Sennacherib, the king of Assyria, had invaded Judah. King Hezekiah had tried to be a faithful king. He had destroyed all the places of worship in the land that were primarily used by the people to worship idols. He had asked people to focus their worship on the one true God by coming to Solomon’s temple in Jerusalem. But the people were rebellious and wanted what they wanted when they wanted it. Doesn’t that sound familiar?
When Sennacherib sent his envoys to Hezekiah with another letter defaming the name of God, it was a wake-up call for the King of Judah. This time he did not seek after the prophet Isaiah to try to re-connect with God. This time he went directly to God. He had been encouraged by Isaiah’s words that the Lord was going to deal with this attack. That encouragement motivated him to begin anew his own relationship with the Lord.
Isaiah 37:15-16 And Hezekiah prayed to the LORD: “O LORD Almighty, God of Israel, enthroned between the cherubim, you alone are God over all the kingdoms of the earth. You have made heaven and earth.”
Hezekiah humbly approaches God. He went to the temple and spread his problems out before the LORD. How often do we go to the Lord in a time of distress and ask for help but we never really release the control of the problem to Him? Hezekiah laid everything on the altar and gave it all to Him. He showed great faith and trust in the Lord’s outcome.
Read Hezekiah’s prayer, and notice the honor and awe he expresses towards God.
“O LORD Almighty, God of Israel, enthroned between the cherubim, you alone are God over all the kingdoms of the earth. You have made heaven and earth. Give ear, O LORD, and hear; open your eyes, O LORD, and see; listen to all the words Sennacherib has sent to insult the living God. It is true, O LORD, that the Assyrian kings have laid waste all these peoples and their lands. They have thrown their gods into the fire and destroyed them, for they were not gods but only wood and stone, fashioned by human hands.
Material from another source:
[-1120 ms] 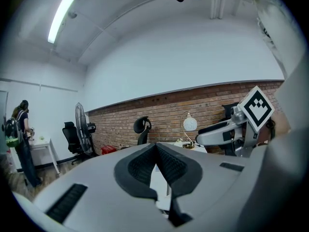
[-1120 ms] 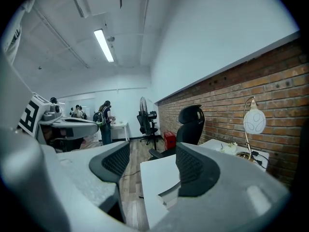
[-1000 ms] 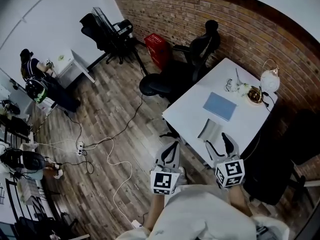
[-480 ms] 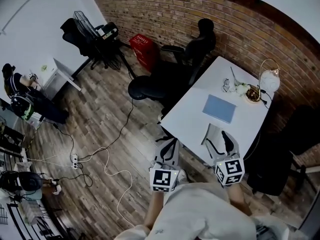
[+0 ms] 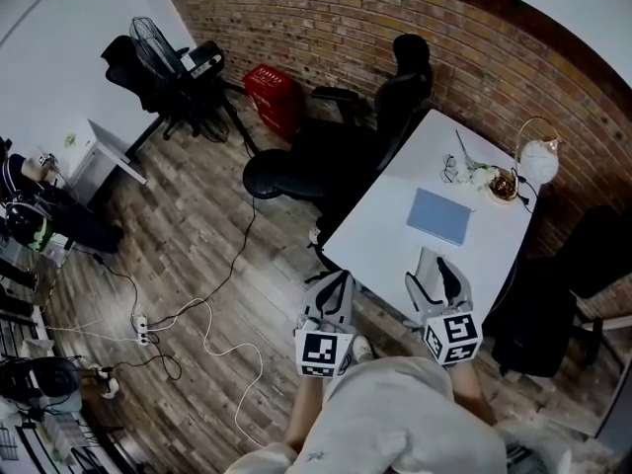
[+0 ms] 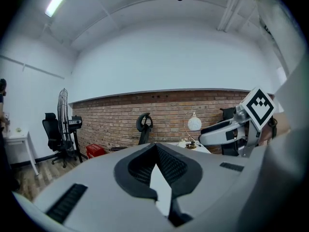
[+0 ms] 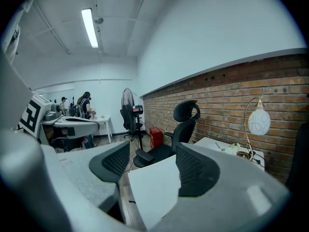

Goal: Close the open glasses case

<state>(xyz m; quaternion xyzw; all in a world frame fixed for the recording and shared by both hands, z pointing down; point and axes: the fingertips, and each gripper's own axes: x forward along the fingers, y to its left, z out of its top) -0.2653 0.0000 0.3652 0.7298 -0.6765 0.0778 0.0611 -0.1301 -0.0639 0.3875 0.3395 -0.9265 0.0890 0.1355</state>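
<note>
A grey, flat case (image 5: 426, 262) lies open at the near edge of the white table (image 5: 385, 227); my right gripper hides part of it. That right gripper (image 5: 432, 276) hangs just over it, open, with nothing between its fingers. In the right gripper view the gripper (image 7: 152, 161) frames only bare tabletop (image 7: 149, 187); the case does not show there. My left gripper (image 5: 335, 284) is off the table's left corner, above the floor, and its jaws meet at the tips (image 6: 155, 146). They hold nothing.
A blue pad (image 5: 439, 215) lies mid-table. Glasses (image 5: 451, 170), a small bowl (image 5: 503, 185) and a white globe lamp (image 5: 537, 158) stand at the far end by the brick wall. A black office chair (image 5: 380, 117) is left of the table. Cables (image 5: 212, 309) cross the wooden floor.
The view has swung towards the table, which now sits closer. My right gripper has come over the grey case at the near edge. Both grippers keep their jaw states.
</note>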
Now, O LORD our God, deliver us from his hand, so that all kingdoms on earth may know that you alone, O LORD, are God.”
Our prayers to God for every problem, every issue, and every need should be encapsulated in this kind of praise and worship to Almighty God.
Not only should our prayers be bathed in praise and worship, but the ultimate request we make, no matter what the issue, should be for the glory of God to be revealed on the earth. Hezekiah acknowledges his fear over the facts of his circumstances. Sennacherib has already been successful over every other nation that worshiped other false gods. But Hezekiah knows that the will of God is for all men to know Him and connect to Him, so that is the basis of His request.
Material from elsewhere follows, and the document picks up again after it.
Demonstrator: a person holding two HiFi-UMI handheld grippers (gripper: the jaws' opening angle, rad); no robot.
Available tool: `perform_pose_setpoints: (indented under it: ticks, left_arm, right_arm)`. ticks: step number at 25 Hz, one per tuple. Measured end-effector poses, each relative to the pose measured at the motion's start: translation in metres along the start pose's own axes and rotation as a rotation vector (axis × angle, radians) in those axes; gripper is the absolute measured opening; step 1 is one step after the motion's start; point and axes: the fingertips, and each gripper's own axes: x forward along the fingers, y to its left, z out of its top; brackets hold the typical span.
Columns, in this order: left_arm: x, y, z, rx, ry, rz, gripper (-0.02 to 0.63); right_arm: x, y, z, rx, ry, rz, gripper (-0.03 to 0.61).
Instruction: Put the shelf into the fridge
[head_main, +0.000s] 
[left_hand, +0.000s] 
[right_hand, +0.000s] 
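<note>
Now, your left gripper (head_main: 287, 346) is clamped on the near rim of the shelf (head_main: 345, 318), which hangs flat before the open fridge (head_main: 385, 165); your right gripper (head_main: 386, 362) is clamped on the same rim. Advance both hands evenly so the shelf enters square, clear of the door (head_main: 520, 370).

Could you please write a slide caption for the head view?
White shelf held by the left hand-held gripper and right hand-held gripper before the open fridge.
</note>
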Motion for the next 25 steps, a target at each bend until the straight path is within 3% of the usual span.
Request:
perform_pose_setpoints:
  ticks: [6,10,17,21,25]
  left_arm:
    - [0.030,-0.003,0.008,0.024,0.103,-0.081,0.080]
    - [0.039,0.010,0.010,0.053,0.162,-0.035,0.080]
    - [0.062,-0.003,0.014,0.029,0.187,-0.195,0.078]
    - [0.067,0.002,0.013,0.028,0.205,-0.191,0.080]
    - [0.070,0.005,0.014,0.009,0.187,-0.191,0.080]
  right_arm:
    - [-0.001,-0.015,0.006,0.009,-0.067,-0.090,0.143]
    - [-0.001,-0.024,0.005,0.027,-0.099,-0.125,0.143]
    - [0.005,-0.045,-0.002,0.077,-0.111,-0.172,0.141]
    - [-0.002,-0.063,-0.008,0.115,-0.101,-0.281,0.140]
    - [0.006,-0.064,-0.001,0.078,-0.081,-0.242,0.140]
Friends, we get pretty selfish in our prayers don’t we? We want God to bring us glory. We ask Him to meet our needs or solve our problems according to our projected outcomes that we believe will benefit us the most. But when we pray according to the will of God – that the people who see what God does in our lives will have to acknowledge that He alone is God – then we will be praying correctly.
So what wake-up calls has God sent into your life recently? Are you responding according to His will and glory or your own?